DIRECTIONS: Extract all data as written.

SUPPLIED MATERIAL:
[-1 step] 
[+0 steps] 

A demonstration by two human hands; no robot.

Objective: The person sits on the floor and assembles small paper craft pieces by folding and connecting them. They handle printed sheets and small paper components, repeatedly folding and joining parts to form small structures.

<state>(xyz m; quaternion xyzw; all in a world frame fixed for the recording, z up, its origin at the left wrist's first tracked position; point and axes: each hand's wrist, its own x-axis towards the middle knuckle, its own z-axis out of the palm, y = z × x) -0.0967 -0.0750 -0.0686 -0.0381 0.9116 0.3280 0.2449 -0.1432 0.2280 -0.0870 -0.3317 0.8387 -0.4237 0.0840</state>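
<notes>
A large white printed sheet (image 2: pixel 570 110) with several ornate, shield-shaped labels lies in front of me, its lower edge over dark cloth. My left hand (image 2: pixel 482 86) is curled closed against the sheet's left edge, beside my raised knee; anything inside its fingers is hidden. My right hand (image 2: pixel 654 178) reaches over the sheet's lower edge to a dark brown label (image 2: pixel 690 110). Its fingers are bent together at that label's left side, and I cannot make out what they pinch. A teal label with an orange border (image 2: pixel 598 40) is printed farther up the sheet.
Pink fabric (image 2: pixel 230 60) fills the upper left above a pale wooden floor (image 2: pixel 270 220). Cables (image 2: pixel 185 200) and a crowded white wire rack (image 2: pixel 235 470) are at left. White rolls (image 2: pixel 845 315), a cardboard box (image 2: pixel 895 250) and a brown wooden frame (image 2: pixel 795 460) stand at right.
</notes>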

RESPONSE FOR THIS EXERCISE:
[-1 step] 
[+0 steps] 

A demonstration by two human hands; no robot.

Objective: The person sits on the floor and assembles small paper craft pieces by folding and connecting them. They handle printed sheets and small paper components, repeatedly folding and joining parts to form small structures.

<state>(xyz m; quaternion xyzw; all in a world frame fixed for the recording, z up, its origin at the left wrist's first tracked position; point and axes: each hand's wrist, its own x-axis towards the middle knuckle, its own z-axis out of the palm, y = z × x) -0.0967 -0.0750 -0.0686 -0.0381 0.9116 0.3280 0.2449 -0.1432 0.2280 -0.0870 -0.3317 0.8387 -0.4237 0.0840</state>
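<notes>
A large white printed sheet (image 2: pixel 570 110) with several ornate, shield-shaped labels lies in front of me, its lower edge over dark cloth. My left hand (image 2: pixel 482 86) is curled closed against the sheet's left edge, beside my raised knee; anything inside its fingers is hidden. My right hand (image 2: pixel 654 178) reaches over the sheet's lower edge to a dark brown label (image 2: pixel 690 110). Its fingers are bent together at that label's left side, and I cannot make out what they pinch. A teal label with an orange border (image 2: pixel 598 40) is printed farther up the sheet.
Pink fabric (image 2: pixel 230 60) fills the upper left above a pale wooden floor (image 2: pixel 270 220). Cables (image 2: pixel 185 200) and a crowded white wire rack (image 2: pixel 235 470) are at left. White rolls (image 2: pixel 845 315), a cardboard box (image 2: pixel 895 250) and a brown wooden frame (image 2: pixel 795 460) stand at right.
</notes>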

The answer requires no additions.